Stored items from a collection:
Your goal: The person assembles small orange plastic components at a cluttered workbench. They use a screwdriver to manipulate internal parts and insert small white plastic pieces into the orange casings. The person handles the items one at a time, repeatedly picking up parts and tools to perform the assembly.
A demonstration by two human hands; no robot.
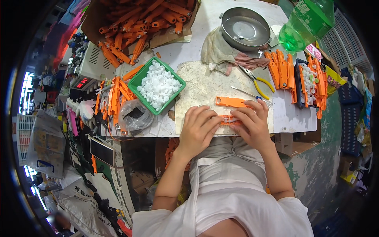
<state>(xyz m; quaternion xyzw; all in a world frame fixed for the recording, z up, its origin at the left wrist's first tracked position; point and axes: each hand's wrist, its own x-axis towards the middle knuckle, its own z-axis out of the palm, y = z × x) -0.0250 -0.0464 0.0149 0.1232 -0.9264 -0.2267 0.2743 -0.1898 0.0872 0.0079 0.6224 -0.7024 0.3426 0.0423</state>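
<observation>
At the table's near edge an orange plastic housing (228, 120) lies crosswise between my hands, with pale or metallic parts inside its open face. My left hand (200, 127) has its fingertips and thumb closed on the left end. The fingers of my right hand (252, 121) are bent over the right end, partly hiding it. Just beyond is a second long orange plastic piece (229, 102), its right end touching or close to my right fingertips. To the right of that piece lie a screwdriver (252, 96) and yellow-handled pliers (258, 82).
A green basket (137, 87) of small white caps stands left, beside a clear plastic bag (136, 114). Orange housings fill a cardboard box (92, 23) at far left; more (281, 70) are stacked right. A metal bowl (245, 29), a rag (217, 49) and a green bottle (306, 25) stand behind.
</observation>
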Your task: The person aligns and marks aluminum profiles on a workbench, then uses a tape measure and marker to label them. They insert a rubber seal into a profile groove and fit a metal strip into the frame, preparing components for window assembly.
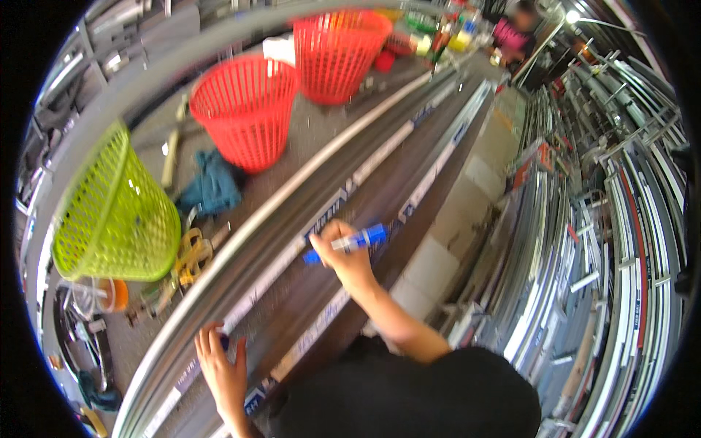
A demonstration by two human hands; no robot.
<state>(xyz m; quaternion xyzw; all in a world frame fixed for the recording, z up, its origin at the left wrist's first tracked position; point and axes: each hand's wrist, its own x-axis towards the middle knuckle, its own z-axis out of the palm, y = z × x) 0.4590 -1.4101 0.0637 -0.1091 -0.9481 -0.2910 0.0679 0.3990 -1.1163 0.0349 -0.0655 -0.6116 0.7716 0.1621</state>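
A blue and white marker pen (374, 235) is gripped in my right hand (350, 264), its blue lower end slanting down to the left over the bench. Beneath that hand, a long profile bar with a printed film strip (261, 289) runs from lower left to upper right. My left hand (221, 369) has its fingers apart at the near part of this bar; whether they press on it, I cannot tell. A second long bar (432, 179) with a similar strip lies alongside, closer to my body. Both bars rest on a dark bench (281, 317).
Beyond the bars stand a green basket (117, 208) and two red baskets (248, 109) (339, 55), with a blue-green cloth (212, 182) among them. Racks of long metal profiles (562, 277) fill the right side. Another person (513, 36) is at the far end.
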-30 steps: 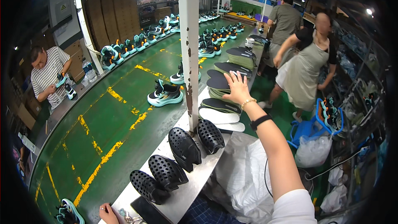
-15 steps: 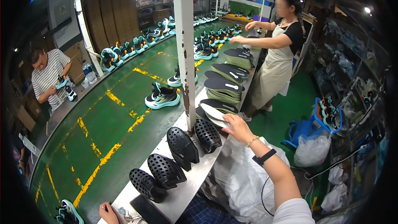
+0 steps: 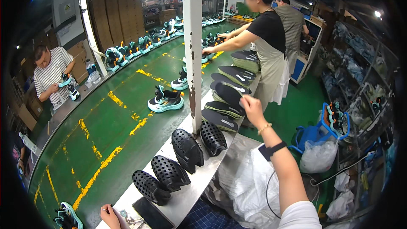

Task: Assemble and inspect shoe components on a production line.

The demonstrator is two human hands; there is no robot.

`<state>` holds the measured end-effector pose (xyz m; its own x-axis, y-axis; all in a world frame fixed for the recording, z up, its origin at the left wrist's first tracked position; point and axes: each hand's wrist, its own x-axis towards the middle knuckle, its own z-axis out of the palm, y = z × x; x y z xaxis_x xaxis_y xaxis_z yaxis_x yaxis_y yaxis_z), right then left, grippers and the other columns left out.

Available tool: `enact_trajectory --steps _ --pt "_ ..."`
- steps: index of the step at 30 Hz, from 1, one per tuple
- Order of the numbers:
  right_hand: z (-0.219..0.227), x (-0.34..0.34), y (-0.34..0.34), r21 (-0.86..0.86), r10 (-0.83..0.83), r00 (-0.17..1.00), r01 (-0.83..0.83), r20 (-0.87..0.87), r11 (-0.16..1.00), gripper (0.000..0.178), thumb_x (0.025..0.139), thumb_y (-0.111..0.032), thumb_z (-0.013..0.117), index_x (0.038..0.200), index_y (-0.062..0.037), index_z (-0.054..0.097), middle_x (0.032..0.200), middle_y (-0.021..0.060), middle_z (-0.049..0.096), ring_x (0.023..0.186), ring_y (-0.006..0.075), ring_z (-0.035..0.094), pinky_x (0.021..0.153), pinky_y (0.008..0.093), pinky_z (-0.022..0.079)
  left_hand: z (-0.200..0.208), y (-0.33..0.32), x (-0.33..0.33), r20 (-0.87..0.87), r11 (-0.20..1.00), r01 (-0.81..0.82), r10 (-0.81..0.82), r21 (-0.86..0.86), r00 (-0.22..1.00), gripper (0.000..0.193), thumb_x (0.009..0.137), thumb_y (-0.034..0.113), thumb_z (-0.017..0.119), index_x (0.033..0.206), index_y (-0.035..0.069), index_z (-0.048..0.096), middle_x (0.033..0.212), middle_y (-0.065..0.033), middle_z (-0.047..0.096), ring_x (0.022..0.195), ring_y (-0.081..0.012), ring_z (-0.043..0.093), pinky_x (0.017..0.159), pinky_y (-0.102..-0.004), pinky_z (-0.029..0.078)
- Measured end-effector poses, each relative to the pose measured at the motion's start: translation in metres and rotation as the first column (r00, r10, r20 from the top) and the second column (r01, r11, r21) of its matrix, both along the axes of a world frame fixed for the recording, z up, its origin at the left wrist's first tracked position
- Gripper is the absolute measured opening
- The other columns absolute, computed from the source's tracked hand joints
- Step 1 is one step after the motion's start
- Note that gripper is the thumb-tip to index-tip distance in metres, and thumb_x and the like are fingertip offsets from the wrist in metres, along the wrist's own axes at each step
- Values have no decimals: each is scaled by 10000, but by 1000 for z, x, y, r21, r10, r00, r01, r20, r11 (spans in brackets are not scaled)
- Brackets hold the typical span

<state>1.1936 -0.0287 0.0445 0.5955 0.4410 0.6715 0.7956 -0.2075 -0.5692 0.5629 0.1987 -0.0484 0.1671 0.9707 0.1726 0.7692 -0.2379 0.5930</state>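
Note:
My right hand [image 3: 253,109] pinches the near edge of a black insole [image 3: 229,93], which is tilted up above a stack of green-edged insoles. Nearer to me, a dark insole [image 3: 219,119] with a pale oval mark lies on the bench beside the white post. Resting at the left edge of the bench, my left hand [image 3: 109,217] wears a ring and has nothing visible in it; its fingers show only in part. Black perforated shoe-tree forms [image 3: 186,148] stand on the bench between my hands.
A white post [image 3: 191,51] rises from the bench. Beyond it, a green conveyor [image 3: 123,131] carries black-and-teal sneakers [image 3: 165,99]. A phone [image 3: 152,212] and keys lie near my left hand. A co-worker in an apron [image 3: 271,51] reaches over the conveyor; another person [image 3: 53,74] handles a shoe at left.
My right hand has left a pale-sided insole, which now lies dark face up, and moved farther away to lift a black insole. The aproned co-worker has leaned toward the conveyor. My left hand stays put.

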Motion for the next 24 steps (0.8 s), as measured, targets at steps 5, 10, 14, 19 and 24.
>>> enact_trajectory --steps 5,10,14,19,24 --pt "47 55 28 -120 31 998 -25 51 992 205 869 -201 567 871 -5 625 751 196 609 704 348 597 609 378 442 1 -1 5 27 1000 -22 22 13 999 287 895 207 555 998 -48 637 989 -214 649 941 -317 610 860 -357 459" --pt "29 104 48 -385 -103 994 106 30 917 288 819 -267 626 989 -36 639 881 163 656 818 301 632 733 381 479 -9 5 1 43 999 -36 36 1 998 284 894 208 557 1008 -40 636 1003 -209 649 942 -304 612 861 -357 459" --pt "22 106 53 -533 -156 985 96 -68 840 569 742 -412 690 1173 -63 566 1147 172 589 1100 292 555 911 386 442 -12 4 3 26 999 -38 38 10 999 292 895 215 557 1008 -43 634 1002 -209 648 939 -308 612 860 -359 460" --pt "12 98 59 -698 -121 983 182 136 693 968 617 -505 758 1401 -134 327 1372 151 425 1227 307 460 995 443 375 -4 0 14 22 997 -74 74 -28 997 314 899 234 553 1012 -50 625 1012 -217 641 953 -322 607 867 -360 457" --pt "2 109 73 -799 -190 975 203 114 566 1020 609 -382 798 1434 -189 231 1303 160 474 1184 314 495 976 443 405 -15 6 9 -7 999 -45 45 -6 999 321 900 240 549 1026 -45 626 1017 -216 639 960 -327 603 874 -367 457"
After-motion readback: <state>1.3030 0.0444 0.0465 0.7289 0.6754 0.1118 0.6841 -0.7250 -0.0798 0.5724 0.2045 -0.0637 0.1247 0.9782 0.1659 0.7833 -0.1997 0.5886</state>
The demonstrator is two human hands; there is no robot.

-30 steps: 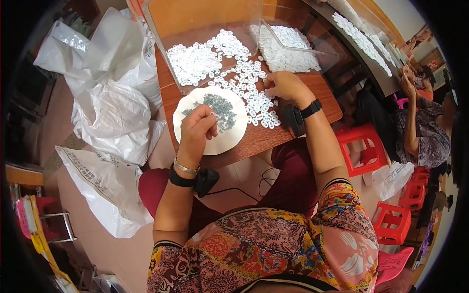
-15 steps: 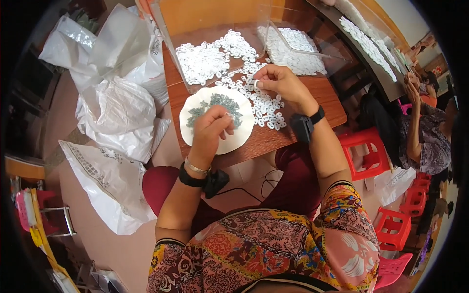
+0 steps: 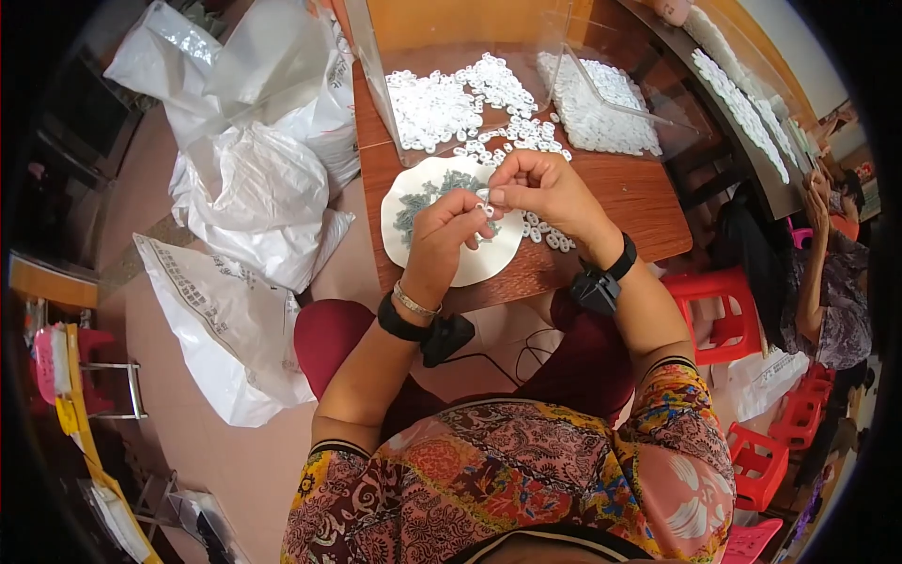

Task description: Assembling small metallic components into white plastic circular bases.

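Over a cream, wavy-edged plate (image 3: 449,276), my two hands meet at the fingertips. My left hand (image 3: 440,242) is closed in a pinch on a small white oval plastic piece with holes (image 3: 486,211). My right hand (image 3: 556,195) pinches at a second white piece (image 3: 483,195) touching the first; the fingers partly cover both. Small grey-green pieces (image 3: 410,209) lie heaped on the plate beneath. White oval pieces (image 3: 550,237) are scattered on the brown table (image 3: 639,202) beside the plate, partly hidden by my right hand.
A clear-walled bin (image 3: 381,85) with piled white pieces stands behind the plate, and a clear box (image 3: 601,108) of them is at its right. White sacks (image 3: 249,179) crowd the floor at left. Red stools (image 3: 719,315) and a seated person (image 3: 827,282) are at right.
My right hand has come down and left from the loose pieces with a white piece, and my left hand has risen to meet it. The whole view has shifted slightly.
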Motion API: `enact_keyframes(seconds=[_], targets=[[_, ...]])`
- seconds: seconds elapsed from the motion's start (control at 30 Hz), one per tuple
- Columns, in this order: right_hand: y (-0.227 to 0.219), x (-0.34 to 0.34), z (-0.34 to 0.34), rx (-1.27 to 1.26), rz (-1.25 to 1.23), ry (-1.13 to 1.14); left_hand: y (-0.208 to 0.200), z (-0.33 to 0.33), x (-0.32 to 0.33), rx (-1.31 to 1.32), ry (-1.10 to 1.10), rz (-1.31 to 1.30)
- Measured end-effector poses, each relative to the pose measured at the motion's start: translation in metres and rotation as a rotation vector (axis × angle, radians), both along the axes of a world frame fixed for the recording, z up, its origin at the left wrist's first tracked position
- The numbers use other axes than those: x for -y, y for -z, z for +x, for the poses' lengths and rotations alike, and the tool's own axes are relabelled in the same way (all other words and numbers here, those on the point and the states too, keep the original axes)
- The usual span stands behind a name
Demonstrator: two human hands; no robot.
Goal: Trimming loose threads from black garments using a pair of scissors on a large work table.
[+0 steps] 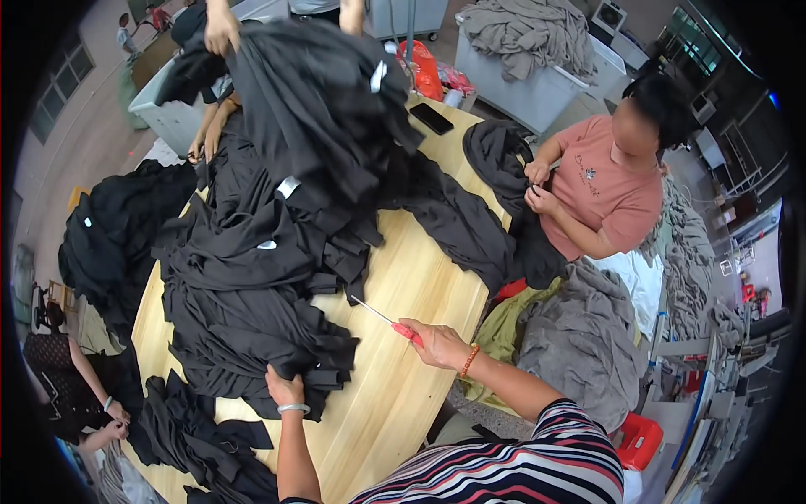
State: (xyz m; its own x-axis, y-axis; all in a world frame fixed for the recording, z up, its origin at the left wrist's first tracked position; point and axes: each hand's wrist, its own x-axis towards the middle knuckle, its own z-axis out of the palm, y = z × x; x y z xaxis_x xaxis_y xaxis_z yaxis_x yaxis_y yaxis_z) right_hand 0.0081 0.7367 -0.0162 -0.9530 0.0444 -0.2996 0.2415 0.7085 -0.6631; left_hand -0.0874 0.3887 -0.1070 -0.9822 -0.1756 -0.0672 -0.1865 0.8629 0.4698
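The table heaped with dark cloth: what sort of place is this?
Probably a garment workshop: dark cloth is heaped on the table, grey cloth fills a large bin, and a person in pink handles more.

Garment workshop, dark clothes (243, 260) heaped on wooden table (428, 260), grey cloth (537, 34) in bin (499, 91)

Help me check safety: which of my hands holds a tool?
Your right hand grips the red-handled tool; your left hand touches dark garments instead.

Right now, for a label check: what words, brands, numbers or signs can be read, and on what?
Co-worker's pink shirt: small chest lettering, which I won't copy out.
White tags on the dark garments: too small and blurred to read.
I can make out no other text.
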Motion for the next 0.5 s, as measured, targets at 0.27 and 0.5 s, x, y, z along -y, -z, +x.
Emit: enact_keyframes(seconds=[0.27,0.5], targets=[[-0.024,0.007,0.007,0.077,0.001,0.012,-0.008,-0.004,-0.009,0.001,0.012,0.078],[0.001,-0.002,0.02,-0.007,-0.002,0.063,0.003,-0.007,-0.002,0.019,0.032,0.056]])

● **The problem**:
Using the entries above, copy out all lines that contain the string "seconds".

● **Exercise answer**:
Motion API: `enact_keyframes(seconds=[_], targets=[[_, ...]])`
- seconds: seconds elapsed from the motion's start (control at 30 Hz), one per tuple
Emit: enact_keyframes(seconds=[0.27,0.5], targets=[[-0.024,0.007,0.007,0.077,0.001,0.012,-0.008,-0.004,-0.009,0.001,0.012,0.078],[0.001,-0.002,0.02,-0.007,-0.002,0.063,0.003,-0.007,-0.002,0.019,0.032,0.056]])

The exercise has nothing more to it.